* TASK DESCRIPTION *
Return every record below exactly as written, omitting any pictures.

* RAW DATA *
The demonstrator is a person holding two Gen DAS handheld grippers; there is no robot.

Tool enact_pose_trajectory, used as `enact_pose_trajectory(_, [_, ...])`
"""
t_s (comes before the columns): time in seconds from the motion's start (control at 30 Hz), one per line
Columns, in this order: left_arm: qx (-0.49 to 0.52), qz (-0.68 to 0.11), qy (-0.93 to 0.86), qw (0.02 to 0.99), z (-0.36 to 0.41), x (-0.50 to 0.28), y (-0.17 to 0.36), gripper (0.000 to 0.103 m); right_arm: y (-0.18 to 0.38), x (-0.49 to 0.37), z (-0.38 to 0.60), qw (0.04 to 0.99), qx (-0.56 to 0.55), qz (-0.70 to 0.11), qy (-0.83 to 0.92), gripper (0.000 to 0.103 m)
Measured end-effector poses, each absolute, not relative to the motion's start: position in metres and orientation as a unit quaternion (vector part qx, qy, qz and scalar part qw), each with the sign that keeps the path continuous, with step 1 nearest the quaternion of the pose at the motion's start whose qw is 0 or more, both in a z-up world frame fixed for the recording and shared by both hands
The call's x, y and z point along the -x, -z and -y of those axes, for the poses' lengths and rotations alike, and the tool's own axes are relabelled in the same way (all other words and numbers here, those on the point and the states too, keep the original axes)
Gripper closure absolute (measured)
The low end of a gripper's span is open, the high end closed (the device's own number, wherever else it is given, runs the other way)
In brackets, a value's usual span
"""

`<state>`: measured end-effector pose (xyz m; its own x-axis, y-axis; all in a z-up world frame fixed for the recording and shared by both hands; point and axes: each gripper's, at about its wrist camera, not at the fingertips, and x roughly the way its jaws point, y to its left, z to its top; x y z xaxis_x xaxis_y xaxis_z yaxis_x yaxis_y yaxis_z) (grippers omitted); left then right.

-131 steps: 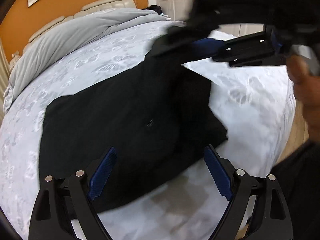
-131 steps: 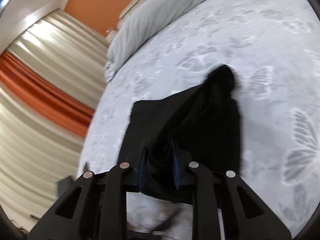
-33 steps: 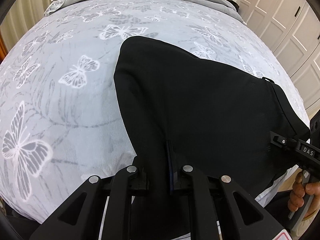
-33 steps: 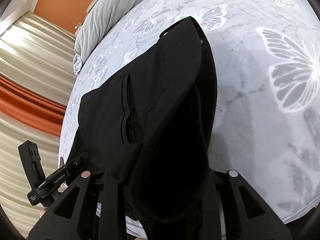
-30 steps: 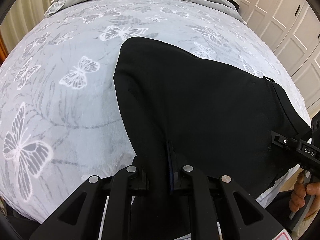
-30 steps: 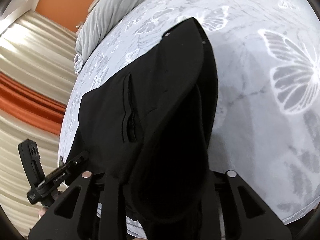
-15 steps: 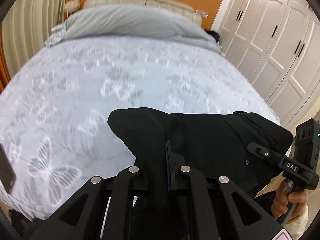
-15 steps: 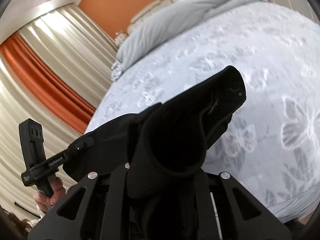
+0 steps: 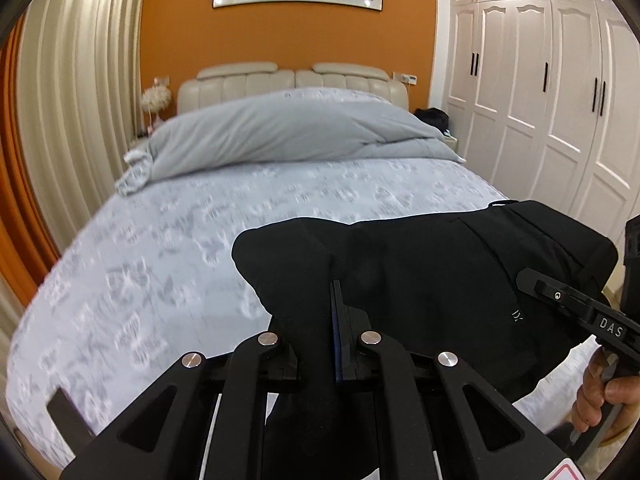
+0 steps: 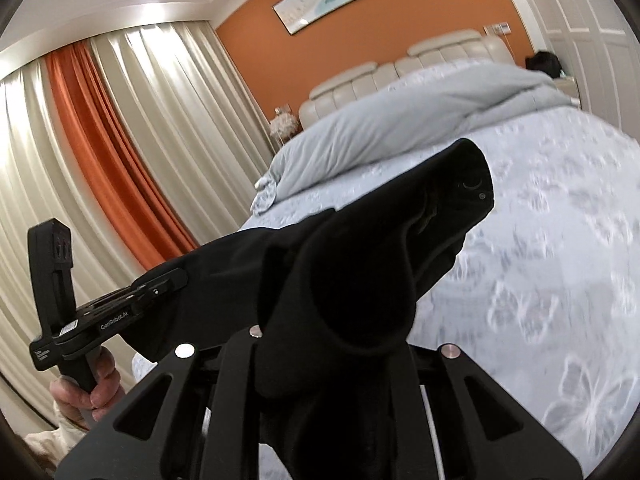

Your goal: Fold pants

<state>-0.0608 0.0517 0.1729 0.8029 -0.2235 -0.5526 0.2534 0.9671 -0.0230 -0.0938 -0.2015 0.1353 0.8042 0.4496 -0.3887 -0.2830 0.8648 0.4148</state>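
The black pants (image 9: 440, 272) hang lifted off the bed between my two grippers. My left gripper (image 9: 336, 320) is shut on one end of the pants, cloth draped over its fingers. My right gripper (image 10: 336, 344) is shut on the other end, the waistband side with a button (image 10: 482, 196); the cloth hides its fingertips. The right gripper shows at the right edge of the left wrist view (image 9: 576, 312), and the left gripper shows at the left of the right wrist view (image 10: 120, 312). The pants (image 10: 360, 264) span between them above the bed's front edge.
The bed (image 9: 180, 240) has a pale butterfly-print sheet and a grey duvet (image 9: 288, 132) bunched at the headboard. White wardrobe doors (image 9: 560, 92) stand on the right, cream and orange curtains (image 10: 120, 140) on the left. An orange wall (image 9: 288, 40) is behind.
Both grippers have risen and tilted up, lifting the pants off the sheet. The pants lay flat on the bed a second ago; now they hang in the air between the grippers.
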Motion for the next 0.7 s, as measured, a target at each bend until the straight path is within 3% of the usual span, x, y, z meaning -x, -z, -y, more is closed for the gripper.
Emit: enact_pose_trajectory(0.7, [-0.042, -0.273, 0.093, 0.957, -0.035, -0.079, -0.161, 0.096, -0.127, -0.054, 0.204, 0.942, -0.184, -0.230, -0.162, 0.090])
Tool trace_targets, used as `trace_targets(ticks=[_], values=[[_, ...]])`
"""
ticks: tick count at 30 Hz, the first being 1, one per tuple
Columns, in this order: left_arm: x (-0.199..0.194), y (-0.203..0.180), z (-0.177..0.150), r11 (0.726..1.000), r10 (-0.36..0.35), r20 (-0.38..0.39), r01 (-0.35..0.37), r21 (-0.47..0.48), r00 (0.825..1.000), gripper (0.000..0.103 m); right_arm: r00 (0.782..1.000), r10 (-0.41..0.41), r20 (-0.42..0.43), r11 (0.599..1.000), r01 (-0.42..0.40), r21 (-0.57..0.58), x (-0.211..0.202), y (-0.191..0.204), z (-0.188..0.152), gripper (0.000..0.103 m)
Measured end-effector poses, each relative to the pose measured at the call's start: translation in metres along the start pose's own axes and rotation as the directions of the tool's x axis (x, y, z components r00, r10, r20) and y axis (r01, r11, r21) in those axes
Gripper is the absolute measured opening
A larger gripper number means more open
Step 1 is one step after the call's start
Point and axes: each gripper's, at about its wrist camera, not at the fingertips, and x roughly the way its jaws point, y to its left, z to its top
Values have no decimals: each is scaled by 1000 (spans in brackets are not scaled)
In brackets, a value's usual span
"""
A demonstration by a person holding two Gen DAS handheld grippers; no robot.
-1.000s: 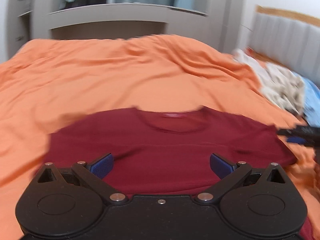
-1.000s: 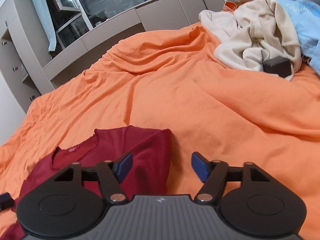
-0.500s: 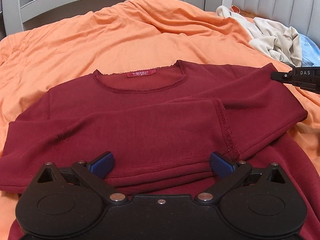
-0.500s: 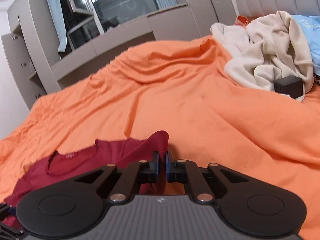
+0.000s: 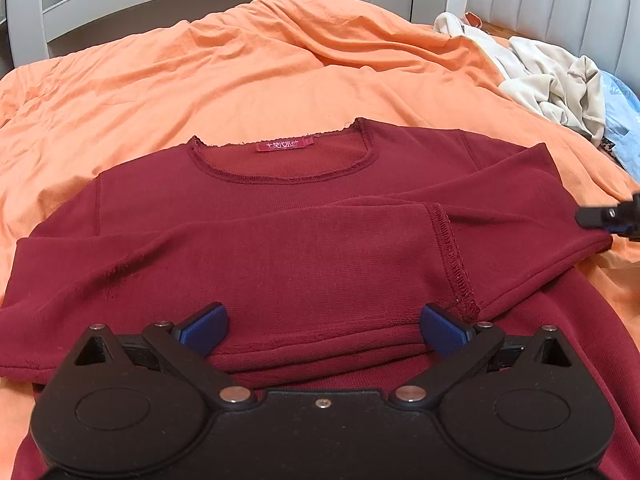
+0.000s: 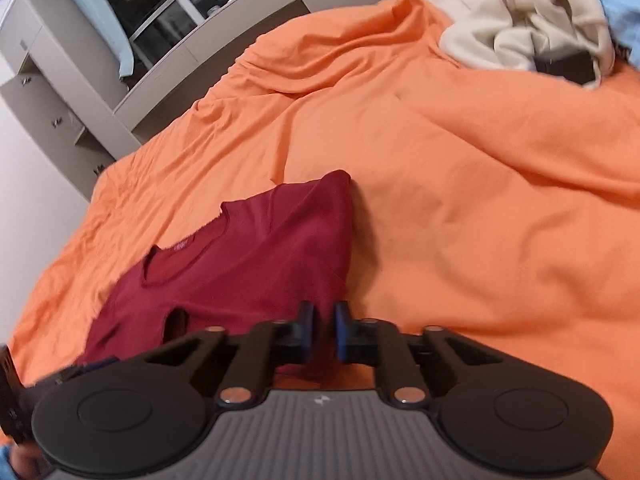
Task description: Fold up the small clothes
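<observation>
Your dark red long-sleeved top (image 5: 304, 208) lies flat on the orange bedspread (image 5: 240, 80), on the near part of the bed, neckline toward the far side with a pink label (image 5: 285, 145) showing inside the collar. One sleeve (image 5: 256, 264) is folded across the chest, its stitched cuff (image 5: 454, 264) ending right of centre; the fabric is a fine rib knit with frayed-looking edging at neck and cuff. Your left gripper (image 5: 322, 328) hovers over the lower part of the top with its blue pads spread wide apart, gripping nothing. Your right gripper (image 6: 322, 332) is clenched on the top's right edge, red cloth pinched between its pads and pulled up slightly. A heap of cream clothes (image 6: 532, 20) sits at the far right of the bed.
</observation>
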Motion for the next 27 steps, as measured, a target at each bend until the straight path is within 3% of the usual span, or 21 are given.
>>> trace_targets(ticks=[6, 8, 11, 16, 19, 23, 27], values=[[-4, 1, 0, 1000, -1, 1, 1, 1, 1000, 103, 998, -56, -12, 998, 56, -3, -4, 1, -7, 7], [-10, 3, 0, 1000, -7, -1, 7, -1, 1000, 102, 998, -69, -7, 998, 69, -7, -8, 3, -8, 14], [-27, 5, -3, 1000, -5, 13, 5, 3, 1000, 102, 995, -98, 23, 993, 99, -66, -23, 16, -13, 40], [-74, 13, -15, 1000, 14, 72, -13, -22, 997, 102, 994, -50, 92, 982, 66, -176, -62, 50, -31, 85], [-105, 23, -22, 997, 23, 110, -15, -75, 994, 102, 992, 7, 125, 977, 20, -213, -89, 70, -55, 102], [-152, 38, -51, 991, 56, 153, -36, -132, 987, 102, 984, 79, 158, 971, -40, -237, -125, 87, -95, 103], [-202, 61, -94, 971, 123, 205, -75, -227, 971, 103, 978, 94, 186, 960, -39, -278, -157, 103, -135, 103]])
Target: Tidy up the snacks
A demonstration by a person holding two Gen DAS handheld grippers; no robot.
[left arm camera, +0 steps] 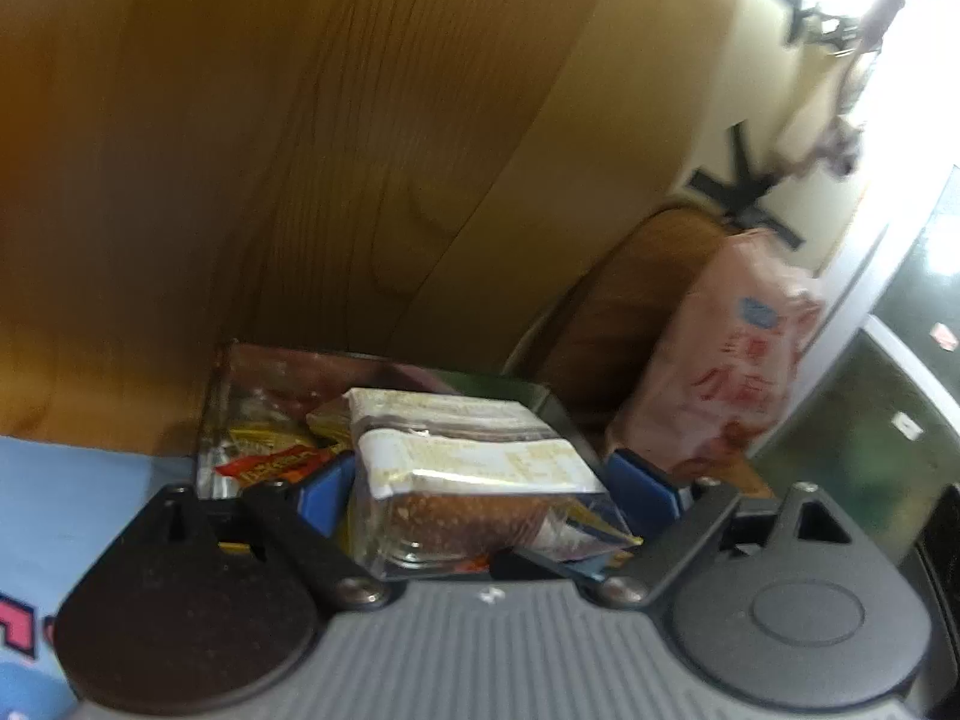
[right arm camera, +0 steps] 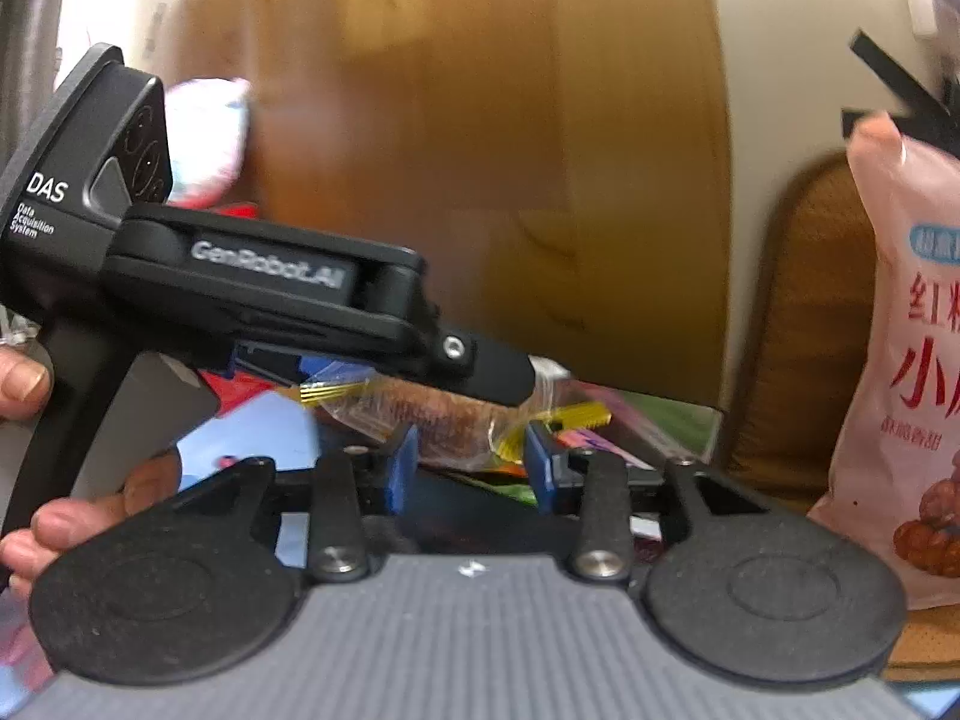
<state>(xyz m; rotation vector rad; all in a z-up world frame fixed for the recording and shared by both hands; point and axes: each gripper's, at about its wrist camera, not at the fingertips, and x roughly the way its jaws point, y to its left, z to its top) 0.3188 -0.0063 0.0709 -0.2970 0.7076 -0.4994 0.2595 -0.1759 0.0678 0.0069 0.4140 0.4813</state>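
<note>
In the left wrist view, a clear-wrapped pack of brown cakes with a white label fills the space between the blue pads of my left gripper, which is shut on it above a clear bin of snack packets. The right wrist view shows the left gripper coming in from the left with the same pack at its tip. My right gripper sits just in front of that pack, its pads beside the wrapper's near end without clearly pressing on it.
A tall pink snack bag stands to the right against a wooden chair. Behind the bin rises a wooden panel. A blue cloth covers the table. A person's hand grips the left gripper's handle.
</note>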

* TASK ANSWER *
The demonstrator is a person holding two Gen DAS handheld grippers; there is no robot.

Tool enact_pose_trajectory, used as `enact_pose_trajectory(_, [_, ...])`
"""
t_s (comes before the columns): time in seconds from the motion's start (control at 30 Hz), one per line
Columns, in this order: left_arm: qx (-0.49 to 0.52), qz (-0.68 to 0.11), qy (-0.93 to 0.86), qw (0.02 to 0.99), z (-0.36 to 0.41), x (-0.50 to 0.28), y (-0.17 to 0.36), gripper (0.000 to 0.103 m); right_arm: y (-0.18 to 0.38), x (-0.49 to 0.37), z (-0.38 to 0.60), qw (0.04 to 0.99), qx (-0.56 to 0.55), qz (-0.70 to 0.11), qy (-0.83 to 0.92), gripper (0.000 to 0.103 m)
Measured end-effector poses, each absolute, not relative to the motion's start: position in metres and orientation as a unit quaternion (vector part qx, qy, qz and scalar part qw), each with the sign that keeps the path continuous, with step 1 nearest the quaternion of the pose at the motion's start whose qw is 0 or more, both in a z-up world frame fixed for the recording and shared by both hands
The call's x, y and z point along the -x, -z and -y of those axes, for the poses' lengths and rotations alike, and the tool's own axes are relabelled in the same way (all other words and numbers here, those on the point and the states too, keep the original axes)
Gripper closure absolute (measured)
The low end of a gripper's span is open, the high end closed (the device's own number, wherever else it is given, runs the other way)
In brackets, a value's usual span
"""

`<state>`: measured end-effector pose (xyz m; its own x-axis, y-axis; all in a z-up world frame fixed for the recording and shared by both hands; point and axes: each gripper's, at about its wrist camera, not at the fingertips, and x roughly the way its jaws point, y to its left, z to its top; x y z xaxis_x xaxis_y xaxis_z yaxis_x yaxis_y yaxis_z) (grippers omitted); left then right.

-131 steps: 
-131 steps: 
-33 steps: 
-33 steps: 
-30 steps: 
-30 steps: 
-15 steps: 
-15 steps: 
+0 steps: 
+0 steps: 

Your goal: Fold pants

<state>-0.0608 0.0517 0.1729 0.8029 -0.2235 -0.5526 0.2534 0.9671 -0.0230 -0.0938 -0.2015 0.1353 0.8042 0.4496 -0.3887 -0.2830 0.8648 0.4148</state>
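The black pants (image 9: 440, 272) hang lifted off the bed between my two grippers. My left gripper (image 9: 336, 320) is shut on one end of the pants, cloth draped over its fingers. My right gripper (image 10: 336, 344) is shut on the other end, the waistband side with a button (image 10: 482, 196); the cloth hides its fingertips. The right gripper shows at the right edge of the left wrist view (image 9: 576, 312), and the left gripper shows at the left of the right wrist view (image 10: 120, 312). The pants (image 10: 360, 264) span between them above the bed's front edge.
The bed (image 9: 180, 240) has a pale butterfly-print sheet and a grey duvet (image 9: 288, 132) bunched at the headboard. White wardrobe doors (image 9: 560, 92) stand on the right, cream and orange curtains (image 10: 120, 140) on the left. An orange wall (image 9: 288, 40) is behind.
Both grippers have risen and tilted up, lifting the pants off the sheet. The pants lay flat on the bed a second ago; now they hang in the air between the grippers.
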Motion for the next 0.7 s, as measured, a target at each bend until the straight path is within 3% of the usual span, x, y, z meaning -x, -z, -y, more is closed for the gripper.
Emit: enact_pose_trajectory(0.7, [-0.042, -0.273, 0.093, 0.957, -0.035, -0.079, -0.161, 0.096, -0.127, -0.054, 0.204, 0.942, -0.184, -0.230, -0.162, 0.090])
Tool trace_targets, used as `trace_targets(ticks=[_], values=[[_, ...]])`
"""
ticks: tick count at 30 Hz, the first being 1, one per tuple
Columns, in this order: left_arm: x (-0.199..0.194), y (-0.203..0.180), z (-0.177..0.150), r11 (0.726..1.000), r10 (-0.36..0.35), r20 (-0.38..0.39), r01 (-0.35..0.37), r21 (-0.47..0.48), r00 (0.825..1.000), gripper (0.000..0.103 m); right_arm: r00 (0.782..1.000), r10 (-0.41..0.41), r20 (-0.42..0.43), r11 (0.599..1.000), r01 (-0.42..0.40), r21 (-0.57..0.58), x (-0.211..0.202), y (-0.191..0.204), z (-0.188..0.152), gripper (0.000..0.103 m)
Measured end-effector poses, each relative to the pose measured at the call's start: translation in metres along the start pose's own axes and rotation as the directions of the tool's x axis (x, y, z components r00, r10, r20) and y axis (r01, r11, r21) in those axes
Gripper is the absolute measured opening
A larger gripper number means more open
Step 1 is one step after the call's start
Point and axes: each gripper's, at about its wrist camera, not at the fingertips, and x roughly the way its jaws point, y to its left, z to its top
Values have no decimals: each is scaled by 1000 (spans in brackets are not scaled)
In brackets, a value's usual span
"""
A demonstration by a person holding two Gen DAS handheld grippers; no robot.
-1.000s: 
-1.000s: 
-0.500s: 
-0.500s: 
+0.000s: 
+0.000s: 
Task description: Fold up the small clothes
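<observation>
Your dark red long-sleeved top (image 5: 304, 208) lies flat on the orange bedspread (image 5: 240, 80), on the near part of the bed, neckline toward the far side with a pink label (image 5: 285, 145) showing inside the collar. One sleeve (image 5: 256, 264) is folded across the chest, its stitched cuff (image 5: 454, 264) ending right of centre; the fabric is a fine rib knit with frayed-looking edging at neck and cuff. Your left gripper (image 5: 322, 328) hovers over the lower part of the top with its blue pads spread wide apart, gripping nothing. Your right gripper (image 6: 322, 332) is clenched on the top's right edge, red cloth pinched between its pads and pulled up slightly. A heap of cream clothes (image 6: 532, 20) sits at the far right of the bed.
</observation>
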Motion for the next 27 steps, as measured, a target at each bend until the straight path is within 3% of the usual span, or 21 are given.
>>> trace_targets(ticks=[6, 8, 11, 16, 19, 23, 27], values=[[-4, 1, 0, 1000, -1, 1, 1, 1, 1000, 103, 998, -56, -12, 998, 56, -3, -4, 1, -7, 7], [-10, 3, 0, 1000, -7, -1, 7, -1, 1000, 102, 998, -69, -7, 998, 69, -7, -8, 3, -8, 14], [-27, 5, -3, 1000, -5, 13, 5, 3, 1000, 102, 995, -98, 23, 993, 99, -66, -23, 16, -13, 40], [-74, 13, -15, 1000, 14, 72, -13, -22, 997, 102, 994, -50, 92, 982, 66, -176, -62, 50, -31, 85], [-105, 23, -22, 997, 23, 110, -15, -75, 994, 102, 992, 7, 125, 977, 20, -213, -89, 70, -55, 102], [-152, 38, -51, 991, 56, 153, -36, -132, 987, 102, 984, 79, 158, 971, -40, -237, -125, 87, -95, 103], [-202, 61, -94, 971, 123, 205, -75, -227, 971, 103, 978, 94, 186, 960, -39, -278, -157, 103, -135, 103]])
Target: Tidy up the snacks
A demonstration by a person holding two Gen DAS handheld grippers; no robot.
[left arm camera, +0 steps] 
[right arm camera, +0 steps] 
<state>(xyz m; rotation vector rad; all in a z-up world frame fixed for the recording and shared by both hands; point and axes: each gripper's, at about its wrist camera, not at the fingertips, and x roughly the way its jaws point, y to its left, z to its top) 0.3188 -0.0063 0.0709 -0.2970 0.7076 -0.4994 0.2595 -0.1759 0.0678 0.0069 0.4140 0.4813</state>
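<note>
In the left wrist view, a clear-wrapped pack of brown cakes with a white label fills the space between the blue pads of my left gripper, which is shut on it above a clear bin of snack packets. The right wrist view shows the left gripper coming in from the left with the same pack at its tip. My right gripper sits just in front of that pack, its pads beside the wrapper's near end without clearly pressing on it.
A tall pink snack bag stands to the right against a wooden chair. Behind the bin rises a wooden panel. A blue cloth covers the table. A person's hand grips the left gripper's handle.
</note>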

Besides this answer, nothing more is needed.